> If the stat is right, you'd see the # bytes used in the store climbing as
> well.  (That stat is available in JMX, but I'm not sure it's on the web
> console.)

Except I've got a couple dozen queues and they all end up writing to disk 
(overflowing in-memory limits). So aggregate disk (or store) usage is useless 
to differentiate behavior. In one particular mostly controlled setting I can 
see that as messages continue to come in the Store percent used has stopped 
climbing after the queues hit their PendingLimit. So maybe it's working as 
intended?

I'm looking at the MBean Attributes for the queue and nothing indicates 
disk/store usage. I've got metrics for Dequeue, Dispatch, Enqueue, QueueSize, 
Memory Usage (again not useful), and Cursor usage among others. When messages 
roll off, does it show up in 'ExpiredCount'? That's the only one that even 
vaguely fits. And to answer my question, nope, it doesn't move an iota. It 
probably only increments when one sets a time-based expiry setting. 

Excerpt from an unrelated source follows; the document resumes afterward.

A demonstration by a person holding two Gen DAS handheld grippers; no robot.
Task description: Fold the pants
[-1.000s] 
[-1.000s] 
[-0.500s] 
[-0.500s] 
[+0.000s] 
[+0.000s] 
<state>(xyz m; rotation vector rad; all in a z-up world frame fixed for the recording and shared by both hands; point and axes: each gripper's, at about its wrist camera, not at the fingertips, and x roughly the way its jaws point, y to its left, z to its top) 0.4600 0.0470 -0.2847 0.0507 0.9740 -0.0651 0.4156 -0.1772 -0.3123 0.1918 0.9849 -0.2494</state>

Shouldn't I also be able to tell how many (or portion) of all enqueued messages 
are sitting in memory vs the backing store? I'm using the Storage cursor as 
opposed to VM or File. My MemoryPercentUsed and CursorPercentUsage both top out 
at 70 which is the default.

It seems to me there are some glaring oversights to the MBeans attributes. We 
need a PendingLimitCount, PendingLimitTime, DiscardCount (or 
PendingLimitExceededCount) or just use the ExpiredCount for both time-based and 
count-based limits. And too a 'StorageUsageCount' which reflects the number of 
messages that have been spooled out to disk in excess of in-memory footprint or 
if counting messages is too much work, at least the Bytes consumed on disk.